Ninguém chegou ao dia 31 de dezembro acreditando no “Feliz Ano Novo” dito sem convicção. Sabíamos todos que começaria um ano tenebroso, de decrepitude política e infarto econômico, mas ninguém esperava o banho de sangue e a vergonha que explodiu no Norte, mas é produto da vida nacional. Já a pequenez, o despreparo e a velhacaria do governo Temer diante de fatos tão graves só surpreendeu os que acreditaram na feitiçaria do golpe parlamentar. Algo porém vem sendo tão chocante quanto as decapitações e esquartejamentos: a desenvoltura com que representantes da direita no poder pregam a “higienização social” e a divisão dos brasileiros entre os que têm direitos e os que devem ser tratados como animais. Para a regressão absoluta, faltou apenas a defesa de fornos crematórios nas prisões.

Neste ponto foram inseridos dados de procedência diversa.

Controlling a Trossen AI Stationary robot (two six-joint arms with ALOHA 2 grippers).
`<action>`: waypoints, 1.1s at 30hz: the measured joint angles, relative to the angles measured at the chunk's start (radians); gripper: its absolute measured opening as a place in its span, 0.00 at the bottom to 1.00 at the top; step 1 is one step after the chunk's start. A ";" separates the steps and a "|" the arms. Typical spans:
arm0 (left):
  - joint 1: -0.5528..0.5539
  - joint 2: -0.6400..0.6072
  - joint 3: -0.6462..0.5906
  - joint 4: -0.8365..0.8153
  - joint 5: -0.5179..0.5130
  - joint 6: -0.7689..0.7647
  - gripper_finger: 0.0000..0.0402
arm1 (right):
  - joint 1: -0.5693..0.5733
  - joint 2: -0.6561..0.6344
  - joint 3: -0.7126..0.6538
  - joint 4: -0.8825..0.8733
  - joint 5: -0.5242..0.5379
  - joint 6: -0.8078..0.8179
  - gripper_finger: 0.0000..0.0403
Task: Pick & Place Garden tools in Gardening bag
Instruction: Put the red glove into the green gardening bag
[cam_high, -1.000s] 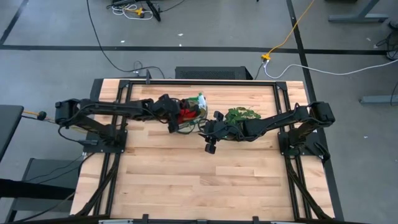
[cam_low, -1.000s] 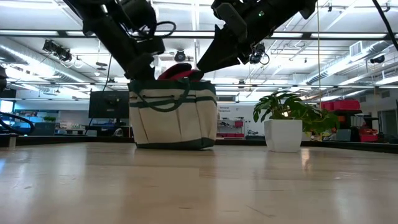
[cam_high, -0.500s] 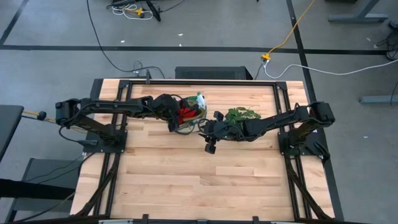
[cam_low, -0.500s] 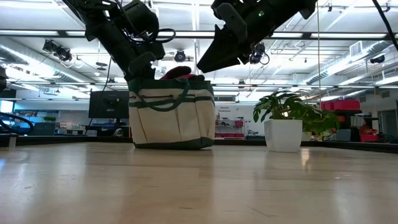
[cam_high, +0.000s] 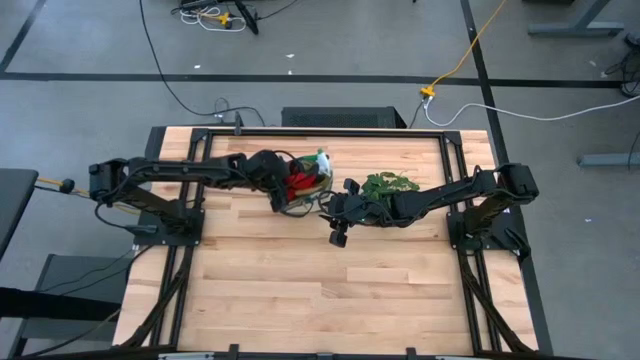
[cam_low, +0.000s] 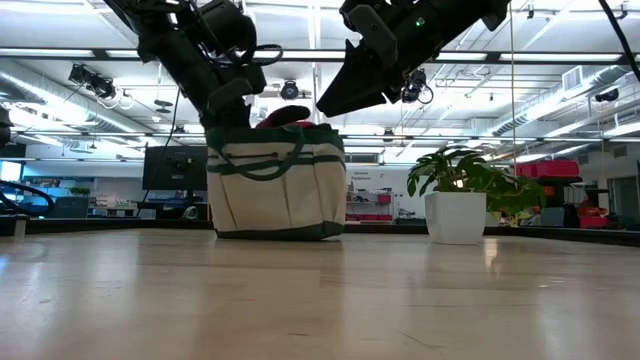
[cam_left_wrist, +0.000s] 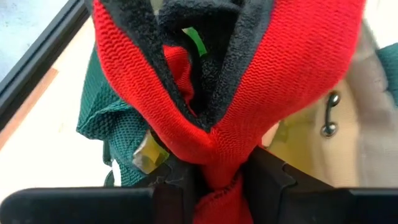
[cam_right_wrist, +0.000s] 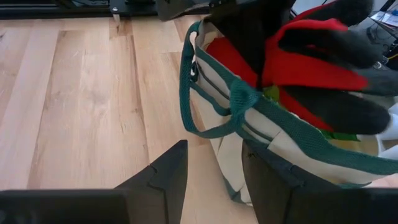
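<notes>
Red gloves (cam_left_wrist: 249, 93) sit pinched in the left tool (cam_left_wrist: 217, 180), right above the gardening bag (cam_low: 275, 190).

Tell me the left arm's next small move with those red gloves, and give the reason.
Probably open the left claw fully and lift straight up. Its fingers sit on either side of the red gloves, which are already in the mouth of the gardening bag, so letting go should leave them inside. The right claw waits beside the bag, empty.
</notes>
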 joint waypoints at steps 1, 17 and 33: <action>0.000 0.000 0.009 -0.006 0.000 0.000 0.28 | 0.000 0.000 0.000 0.000 0.000 0.000 0.38; 0.000 0.000 0.059 -0.133 0.026 -0.019 0.28 | 0.000 0.000 0.000 -0.001 0.001 0.000 0.38; -0.001 -0.001 0.100 -0.195 0.035 -0.026 0.28 | 0.000 0.000 0.000 -0.001 0.002 0.000 0.38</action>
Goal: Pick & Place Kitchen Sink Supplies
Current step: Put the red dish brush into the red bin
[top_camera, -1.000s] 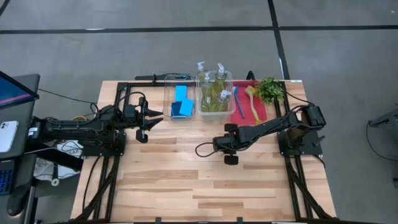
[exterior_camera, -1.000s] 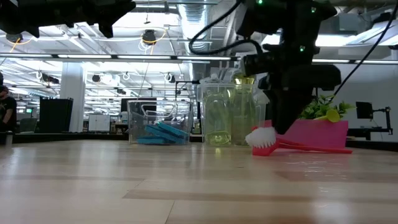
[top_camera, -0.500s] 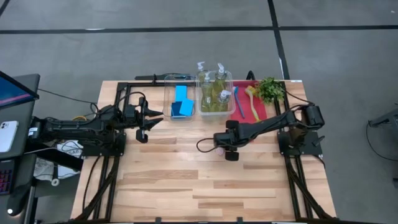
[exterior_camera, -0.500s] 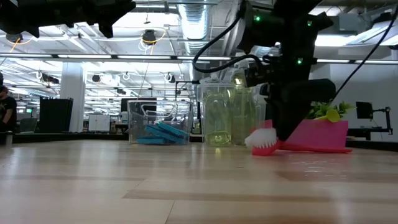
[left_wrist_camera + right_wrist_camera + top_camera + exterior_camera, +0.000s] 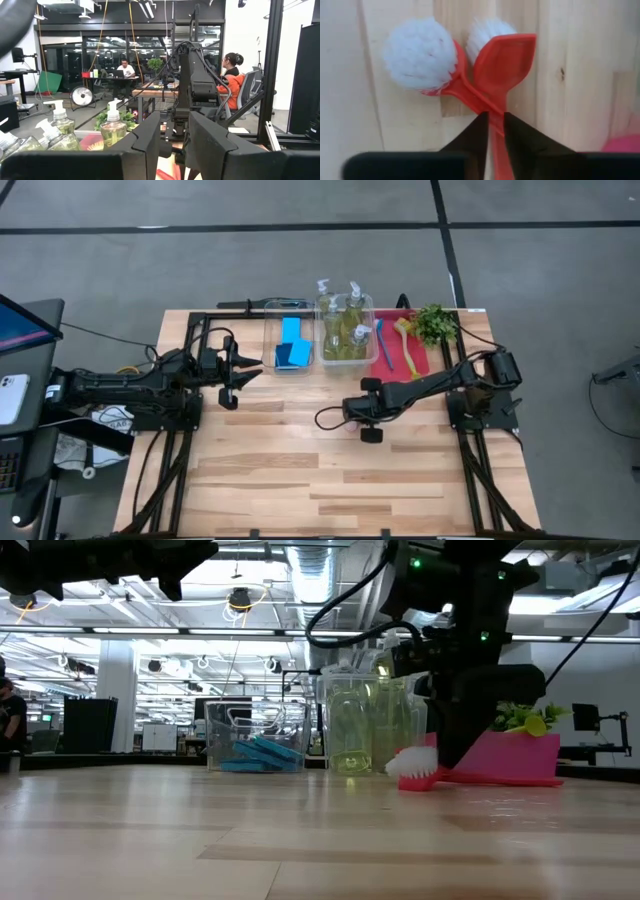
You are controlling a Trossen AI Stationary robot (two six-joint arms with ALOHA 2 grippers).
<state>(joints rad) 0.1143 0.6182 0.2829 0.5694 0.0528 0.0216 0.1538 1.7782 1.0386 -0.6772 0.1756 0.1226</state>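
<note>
Right gripper (image 5: 492, 131) low over the table (image 5: 300, 470), fingers narrowed around the red brush (image 5: 470, 75) handle, bristle heads lying on the wood just before the red tray (image 5: 412, 365), apparently gripped there for a lift toward it; left gripper (image 5: 245, 372) waiting partly open beside the sponge bin (image 5: 270, 340). Blue sponges (image 5: 291, 345) in that bin; pump bottles (image 5: 345, 320) in the neighbouring bin (image 5: 370, 330); blue brush (image 5: 379, 345) and yellow-green brush (image 5: 405, 340) on the tray, plant (image 5: 436, 323) just beside.

sponges (image 5: 291, 344) in bin (image 5: 271, 358), bottles (image 5: 343, 330) right
</note>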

Quando se pensa que Temer esgotou sua cota de titubeio, hesitação e tergiversação, ele se cala por três dias enquanto o mundo se espanta com o naufrágio da civilização brasileira. Depois, joga com as palavras, e define como mero “acidente pavoroso” um fato previsível e previsto, decorrente da inépcia do Estado (vá lá que antiga e não apenas em seu governo) na gestão do sistema prisional. Acidente é aquilo que acontece por acaso, pelo qual ninguém tem responsabilidade. Tentou em vão lavar as mãos, pois seu governo foi avisado pelos gestores estaduais da situação nos presídios. Em outubro, um missão da ONU também deu copia ao governo do relatório de sua inspeção em alguns presídios, entre eles o de Manaus. O ministro da Justiça também joga desonestamente com as palavras. Primeiro lembra repasses do fundo penitenciário aos estados na véspera dos confrontos sangrentos em Manaus, como se tivesse havido tempo para a aplicação dos recursos. Nega os pedidos de socorro e é desmentido cabalmente pela governadora de Roraima. E finalmente marca uma reunião de secretários de segurança para o dia 17, como se a situação não fosse desesperadora naquelas e em outras unidades da federação, com os governadores pedindo o envio da Força Nacional de Segurança porque não têm condições de garantir a segurança nos campos de concentração, digo, nas prisões. Mas isso é Temer e seu governo, e não devia surpreender.

Já a pregação cínica da barbárie espanta porque não desperta as reações de há alguns anos atrás, quando a sociedade brasileira era mais solidária e conhecida o sentido da palavra compaixão. Bruno Júlio foi exonerado na sexta-feira do cargo de secretário da políticas para a juventude após louvar a chacina de Manaus e dizer que deveria haver uma por semana. As aparências  exigiram sua queda mas o que ele expressou foi a natureza essencial do governo Temer. Se um governo abriga gente como ele, é porque se identifica com pensamentos como o dele. Não veio, da sociedade, o devido rechaço. E depois vieram outros louvores à barbárie, culminando com a fala de Bolsonaro, de que para os presos, o direito que existe é “o de não ter direitos”. Onde está escrito isso? Onde a Constituição afirma que uma condenação judicial (sem falar nos presos não sentenciados amontados nos presídios) transforma um cidadão/cidadã em pária? Mas Bolsonaro sabe que não prega no deserto e sim para a nova direita raivosa que desde 2013 busca um acerto de contas com o Brasil progressista agora minoritário. Este silêncio, ou esta omissão, diante de tão eloquente mensagem das trevas, informa sobre aspectos da alma brasileira que o golpe vem revelando.

Temer deixou a crise para traz e embarcou para Portugal, levando a tiracolo Gilmar Mendes, que o julgará no TSE. Tudo natural. Em Lisboa, fará pose entre as autoridades europeias nos funerais de Mario Soares, que receberá merecidas honras de Estado, mas não enganará os portugueses. Em tempo real, sabem o que se passa no Brasil. Uma amiga diplomata, Maria Helena Neves, que viveu muitos anos em Brasília e ama sinceramente o Brasil, me liga no Natal e diz: “O que daqui percebemos é que deve estar sendo muito triste viver no Brasil atual. “Digo-lhe que sim, triste e difícil mas há de passar. Entretanto, a primeira semana do ano mostrou que o país continua piorando e entrou definitivamente na espiral do caos e das trevas.